======== INFORMATION SUPPLIED

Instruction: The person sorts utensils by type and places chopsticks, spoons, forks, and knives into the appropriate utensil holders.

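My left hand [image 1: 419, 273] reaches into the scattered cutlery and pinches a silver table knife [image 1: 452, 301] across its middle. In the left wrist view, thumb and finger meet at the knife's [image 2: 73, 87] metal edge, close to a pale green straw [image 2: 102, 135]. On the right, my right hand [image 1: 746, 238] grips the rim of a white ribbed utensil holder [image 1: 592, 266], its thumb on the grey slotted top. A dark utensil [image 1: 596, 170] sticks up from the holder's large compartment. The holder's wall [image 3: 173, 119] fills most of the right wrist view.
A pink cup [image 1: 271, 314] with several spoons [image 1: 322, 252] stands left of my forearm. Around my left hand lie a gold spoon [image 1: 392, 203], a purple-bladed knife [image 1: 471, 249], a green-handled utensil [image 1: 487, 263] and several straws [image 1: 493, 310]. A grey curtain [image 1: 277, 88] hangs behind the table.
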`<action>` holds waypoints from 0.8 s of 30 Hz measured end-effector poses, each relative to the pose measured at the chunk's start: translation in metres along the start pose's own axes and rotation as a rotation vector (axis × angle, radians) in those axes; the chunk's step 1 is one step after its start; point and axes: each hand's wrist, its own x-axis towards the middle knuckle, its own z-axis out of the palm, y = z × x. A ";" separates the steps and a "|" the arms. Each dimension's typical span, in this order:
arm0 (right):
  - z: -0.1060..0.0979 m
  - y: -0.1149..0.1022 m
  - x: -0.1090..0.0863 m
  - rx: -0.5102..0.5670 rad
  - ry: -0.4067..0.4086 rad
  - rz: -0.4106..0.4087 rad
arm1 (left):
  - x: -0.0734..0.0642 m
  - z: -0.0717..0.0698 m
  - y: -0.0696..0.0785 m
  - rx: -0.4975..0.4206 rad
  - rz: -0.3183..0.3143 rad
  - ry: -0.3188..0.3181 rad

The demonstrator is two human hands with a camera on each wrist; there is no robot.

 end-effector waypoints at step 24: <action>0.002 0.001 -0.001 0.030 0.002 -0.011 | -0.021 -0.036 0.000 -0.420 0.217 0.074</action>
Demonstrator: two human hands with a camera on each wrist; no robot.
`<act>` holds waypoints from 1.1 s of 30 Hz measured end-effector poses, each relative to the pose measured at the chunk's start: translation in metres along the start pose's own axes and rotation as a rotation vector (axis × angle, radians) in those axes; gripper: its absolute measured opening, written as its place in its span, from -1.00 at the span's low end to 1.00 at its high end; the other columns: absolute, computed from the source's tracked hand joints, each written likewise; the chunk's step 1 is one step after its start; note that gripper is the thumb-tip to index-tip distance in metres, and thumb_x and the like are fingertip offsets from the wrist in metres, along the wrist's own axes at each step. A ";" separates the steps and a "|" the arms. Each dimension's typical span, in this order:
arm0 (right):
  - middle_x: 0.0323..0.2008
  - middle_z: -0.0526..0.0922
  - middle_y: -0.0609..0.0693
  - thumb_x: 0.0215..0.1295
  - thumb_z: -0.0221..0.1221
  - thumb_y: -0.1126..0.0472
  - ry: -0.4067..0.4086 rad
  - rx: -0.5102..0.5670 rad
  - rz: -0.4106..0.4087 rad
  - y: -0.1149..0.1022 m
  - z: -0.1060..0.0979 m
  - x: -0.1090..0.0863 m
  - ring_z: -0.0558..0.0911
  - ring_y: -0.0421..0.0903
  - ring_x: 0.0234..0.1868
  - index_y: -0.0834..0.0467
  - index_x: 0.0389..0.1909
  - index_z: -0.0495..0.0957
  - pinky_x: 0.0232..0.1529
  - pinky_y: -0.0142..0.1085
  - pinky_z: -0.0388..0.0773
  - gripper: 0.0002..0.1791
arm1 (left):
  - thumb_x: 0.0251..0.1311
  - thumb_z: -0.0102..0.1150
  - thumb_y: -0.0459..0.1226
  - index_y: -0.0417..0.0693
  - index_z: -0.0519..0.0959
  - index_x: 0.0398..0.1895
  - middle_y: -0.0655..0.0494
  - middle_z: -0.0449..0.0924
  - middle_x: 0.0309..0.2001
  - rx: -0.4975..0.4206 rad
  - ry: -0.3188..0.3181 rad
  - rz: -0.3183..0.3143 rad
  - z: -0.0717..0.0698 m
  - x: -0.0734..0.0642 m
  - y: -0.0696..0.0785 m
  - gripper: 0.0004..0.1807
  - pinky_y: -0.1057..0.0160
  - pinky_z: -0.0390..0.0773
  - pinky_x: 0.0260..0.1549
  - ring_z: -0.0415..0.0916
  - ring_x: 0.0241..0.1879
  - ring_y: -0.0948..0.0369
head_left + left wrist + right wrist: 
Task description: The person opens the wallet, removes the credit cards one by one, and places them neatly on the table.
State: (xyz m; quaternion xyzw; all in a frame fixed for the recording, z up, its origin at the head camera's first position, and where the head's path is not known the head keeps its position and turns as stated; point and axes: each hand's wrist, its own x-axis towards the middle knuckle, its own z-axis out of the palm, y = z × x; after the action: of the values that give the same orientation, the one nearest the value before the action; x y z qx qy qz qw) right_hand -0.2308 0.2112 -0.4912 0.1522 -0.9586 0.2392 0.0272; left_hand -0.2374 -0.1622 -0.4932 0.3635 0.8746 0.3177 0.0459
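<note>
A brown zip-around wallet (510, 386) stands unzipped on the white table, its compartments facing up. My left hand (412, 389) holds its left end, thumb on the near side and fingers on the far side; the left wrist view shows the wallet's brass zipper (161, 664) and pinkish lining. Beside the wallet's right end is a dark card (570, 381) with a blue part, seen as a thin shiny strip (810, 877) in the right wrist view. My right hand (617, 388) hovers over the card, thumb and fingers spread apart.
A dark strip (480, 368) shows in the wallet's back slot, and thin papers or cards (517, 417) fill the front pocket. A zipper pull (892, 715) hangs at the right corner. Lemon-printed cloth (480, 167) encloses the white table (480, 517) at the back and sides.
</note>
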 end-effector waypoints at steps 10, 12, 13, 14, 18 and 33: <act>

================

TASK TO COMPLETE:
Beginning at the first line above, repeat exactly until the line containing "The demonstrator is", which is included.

ANSWER BELOW:
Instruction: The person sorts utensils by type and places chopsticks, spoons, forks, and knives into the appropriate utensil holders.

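My left hand [image 1: 419, 273] reaches into the scattered cutlery and pinches a silver table knife [image 1: 452, 301] across its middle. In the left wrist view, thumb and finger meet at the knife's [image 2: 73, 87] metal edge, close to a pale green straw [image 2: 102, 135]. On the right, my right hand [image 1: 746, 238] grips the rim of a white ribbed utensil holder [image 1: 592, 266], its thumb on the grey slotted top. A dark utensil [image 1: 596, 170] sticks up from the holder's large compartment. The holder's wall [image 3: 173, 119] fills most of the right wrist view.
A pink cup [image 1: 271, 314] with several spoons [image 1: 322, 252] stands left of my forearm. Around my left hand lie a gold spoon [image 1: 392, 203], a purple-bladed knife [image 1: 471, 249], a green-handled utensil [image 1: 487, 263] and several straws [image 1: 493, 310]. A grey curtain [image 1: 277, 88] hangs behind the table.
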`<action>` holds waypoints from 0.8 s of 30 Hz measured end-effector poses, each relative to the pose measured at the chunk's start: translation in metres along the start pose's own axes and rotation as a rotation vector (axis × angle, radians) in those axes; the chunk's step 1 is one step after its start; point and axes: each hand's wrist, its own x-axis towards the middle knuckle, its own z-axis out of the palm, y = z × x. A ";" separates the steps and a "|" the arms. Each dimension's typical span, in this order:
arm0 (right):
  - z: -0.1060..0.0979 m
  - y: -0.1149..0.1022 m
  - x: -0.1090..0.0863 m
  - rx: -0.5102..0.5670 rad
  - ry: -0.4067..0.4086 rad
  - rz: -0.4106..0.4087 rad
arm1 (left):
  - x: -0.0734..0.0642 m
  - z: -0.0717..0.0698 m
  - y: -0.0696..0.0785 m
  - rx: -0.4975..0.4206 rad
  - rz: -0.3183..0.3143 rad
  - ry: -0.3188..0.3181 rad

The demonstrator is two human hands with a camera on each wrist; there is no robot.

Nothing more remains to be added to this answer.